# My new-to-me percussion inline!



## DaleH (Nov 26, 2016)

Many don't know it, but the modern in-line black powdah rifles aren't anything new. They first appeared with flip-open breeches, similar to a Trapdoor Springfield, in the late 1700s. The 52-caliber Hall rifle pictured below was 1st patented in 1811 and was only delayed in adoption by the US military by the war of 1812.

It finally was officially adopted as the 1st breech-loading rifle ever issued to US troops in 1819, with the first models issued as flintlock ignition. It is a marvel of engineering! And truth be told, while Eli Whitney and the cotton gin get the public credit for interchangeable parts, it was the Hall rifle, and associated tooling as designed by the inventor John Hall, that should be properly credited with a production style for consistent tooling and gauging, so that parts were truly interchangeable. In fact, they took 100 different Hall rifles off the production line at Harpers Ferry and the Simeon North production facility ... took them apart ... and reassembled them with all different parts used in the assembly and EVERY rifle met the acceptance specs and criteria.

I've been wanting an original flintlock version for a LONG time, but I refuse to mortgage the house to do so. I saw this later percussion version on auction with low bids and I threw in a low bid and surprise - surprise - I won it! The shape it arrived in was much better than the auction pictures and description. To add more value, this model is only one of 4,000 produced, which makes it the most rare in regards to production model numbers. I could easily flip it and make a good $500 or twice that!

It is a breech loading 52-caliber rifle. As seen in the pictures, you flip open the lever in front of the trigger guard and the breech block opens. You put in the powder (82-grn and 100-grn service loads) then add a 0.525" (52-cal) roundball on top, close the action, put on a cap .. bring to full cock and fire away. 

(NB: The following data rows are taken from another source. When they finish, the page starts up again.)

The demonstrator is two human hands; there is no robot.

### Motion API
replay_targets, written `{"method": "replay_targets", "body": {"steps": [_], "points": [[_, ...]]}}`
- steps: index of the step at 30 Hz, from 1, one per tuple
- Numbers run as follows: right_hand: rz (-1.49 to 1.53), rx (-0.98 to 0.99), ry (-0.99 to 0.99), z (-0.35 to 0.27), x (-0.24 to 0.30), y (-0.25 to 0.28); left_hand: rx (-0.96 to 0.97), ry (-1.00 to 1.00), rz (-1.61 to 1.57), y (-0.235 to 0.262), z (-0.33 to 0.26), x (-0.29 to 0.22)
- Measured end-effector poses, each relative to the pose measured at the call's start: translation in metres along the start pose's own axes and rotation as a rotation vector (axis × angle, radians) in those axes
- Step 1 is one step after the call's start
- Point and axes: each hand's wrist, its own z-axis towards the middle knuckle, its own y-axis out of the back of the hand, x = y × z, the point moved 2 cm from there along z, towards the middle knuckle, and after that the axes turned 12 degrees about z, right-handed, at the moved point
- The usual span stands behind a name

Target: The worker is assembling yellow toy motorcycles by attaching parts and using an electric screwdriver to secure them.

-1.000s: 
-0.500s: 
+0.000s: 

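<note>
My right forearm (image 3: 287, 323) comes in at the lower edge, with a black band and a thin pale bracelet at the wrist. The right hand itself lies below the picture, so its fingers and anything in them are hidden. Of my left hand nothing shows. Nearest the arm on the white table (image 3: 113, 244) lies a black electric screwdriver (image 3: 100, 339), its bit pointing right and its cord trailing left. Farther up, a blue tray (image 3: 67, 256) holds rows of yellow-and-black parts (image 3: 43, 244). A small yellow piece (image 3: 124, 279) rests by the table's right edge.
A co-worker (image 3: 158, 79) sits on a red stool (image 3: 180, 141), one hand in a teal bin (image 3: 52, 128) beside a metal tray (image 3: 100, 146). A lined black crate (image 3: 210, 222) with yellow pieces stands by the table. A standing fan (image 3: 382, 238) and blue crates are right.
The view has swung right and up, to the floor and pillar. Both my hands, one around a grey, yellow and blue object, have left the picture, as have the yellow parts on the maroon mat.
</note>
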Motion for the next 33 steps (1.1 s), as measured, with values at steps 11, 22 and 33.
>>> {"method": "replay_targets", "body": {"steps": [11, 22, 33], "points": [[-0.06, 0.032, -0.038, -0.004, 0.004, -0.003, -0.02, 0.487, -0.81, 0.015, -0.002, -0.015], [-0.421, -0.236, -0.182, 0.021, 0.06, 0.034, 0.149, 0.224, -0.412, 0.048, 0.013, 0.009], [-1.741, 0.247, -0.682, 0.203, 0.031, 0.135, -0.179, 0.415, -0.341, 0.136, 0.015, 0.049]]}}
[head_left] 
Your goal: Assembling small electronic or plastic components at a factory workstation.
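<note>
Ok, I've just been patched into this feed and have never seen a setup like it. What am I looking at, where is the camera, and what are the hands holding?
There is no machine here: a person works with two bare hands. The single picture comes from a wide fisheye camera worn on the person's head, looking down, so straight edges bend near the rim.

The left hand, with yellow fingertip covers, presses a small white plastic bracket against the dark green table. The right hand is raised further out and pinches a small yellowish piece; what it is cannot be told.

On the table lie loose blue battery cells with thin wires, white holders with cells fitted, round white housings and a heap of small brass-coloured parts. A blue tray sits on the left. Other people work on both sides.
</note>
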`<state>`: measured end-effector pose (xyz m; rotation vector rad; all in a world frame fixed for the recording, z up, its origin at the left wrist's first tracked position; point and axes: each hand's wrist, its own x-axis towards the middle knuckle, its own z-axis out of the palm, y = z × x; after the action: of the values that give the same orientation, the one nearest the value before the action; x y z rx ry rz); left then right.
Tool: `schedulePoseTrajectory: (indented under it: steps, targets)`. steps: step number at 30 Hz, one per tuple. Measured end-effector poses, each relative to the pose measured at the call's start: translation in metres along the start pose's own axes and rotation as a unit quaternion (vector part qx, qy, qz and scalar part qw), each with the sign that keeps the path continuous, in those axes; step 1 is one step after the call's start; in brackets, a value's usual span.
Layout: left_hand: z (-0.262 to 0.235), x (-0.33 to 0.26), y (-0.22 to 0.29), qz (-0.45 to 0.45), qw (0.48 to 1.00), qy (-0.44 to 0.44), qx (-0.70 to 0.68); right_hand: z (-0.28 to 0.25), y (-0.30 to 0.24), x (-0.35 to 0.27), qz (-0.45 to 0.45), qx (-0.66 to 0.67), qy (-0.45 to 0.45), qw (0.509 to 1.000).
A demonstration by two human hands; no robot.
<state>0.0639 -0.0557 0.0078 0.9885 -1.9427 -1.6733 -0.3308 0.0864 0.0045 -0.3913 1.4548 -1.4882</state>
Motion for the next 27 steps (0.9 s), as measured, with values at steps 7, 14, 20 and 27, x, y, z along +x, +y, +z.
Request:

Some interesting features are:

* All interchangeable parts
* 1st issued breech loaded to a standing army
* Truly ambidextrous rifle, both lefties and righties can operate it. (Hammer is amidst the action, so the sights are actually off-set to the left by a good 1/4", not unlike the Bren machine gun of WW2).
* Has a screw adjustable sear to adjust the let-off from a hair trigger to a battle trigger
* Had a rate of fire twice that of muzzleloaders at that time (early 1800s)
* Accuracy was greater than muskets of that time, hitting 2X that of other arms on man-sized targets at 100-yards

The first 4 photos below are of the 1843 model I just stole ... and HECK YES I will shoot it! Yeah, it has some gas escape where the breech closes, not unlike a revolver ... but it is a hoot to shoot! ... and I resolve to have one someday in flintlock, then I will complete my collection of shootable black powdah arms from the handgonnes of 1500s to matchlocks, wheellocks, and flintlocks through the early 1800s.


----------



## stinkfoot (Nov 27, 2016)

I accidentally shot a sheep with a Bren gun when I was at school in the UK. Jammed on the range and as I was clearing it on the bipod it fired about 2 miles down range. The farmer wasn't very happy.....


----------



## overboard (Nov 27, 2016)

Amazing what was around years ago and that the "new stuff" is just modern adaptations of it! 
Interesting piece.


----------



## Jim (Nov 27, 2016)

stinkfoot said:


> I accidentally shot a sheep with a Bren gun when I was at school in the UK. Jammed on the range and as I was clearing it on the bipod it fired about 2 miles down range. The farmer wasn't very happy.....


 :LOL2: 
I probably should not be laughing at this, but I did.


----------



## LDUBS (Dec 9, 2016)

Well I'm not afraid to show my ignorance. From the photo it looks like it still has a ramrod? If yes, I was just wondering why?


----------



## FormerParatrooper (Dec 9, 2016)

Are you using BP or pyrodex? 

Nice find for you, I can never find anything that cool.


----------



## FormerParatrooper (Dec 9, 2016)

LDUBS said:


> Well I'm not afraid to show my ignorance. From the photo it looks like it still has a ramrod? If yes, I was just wondering why?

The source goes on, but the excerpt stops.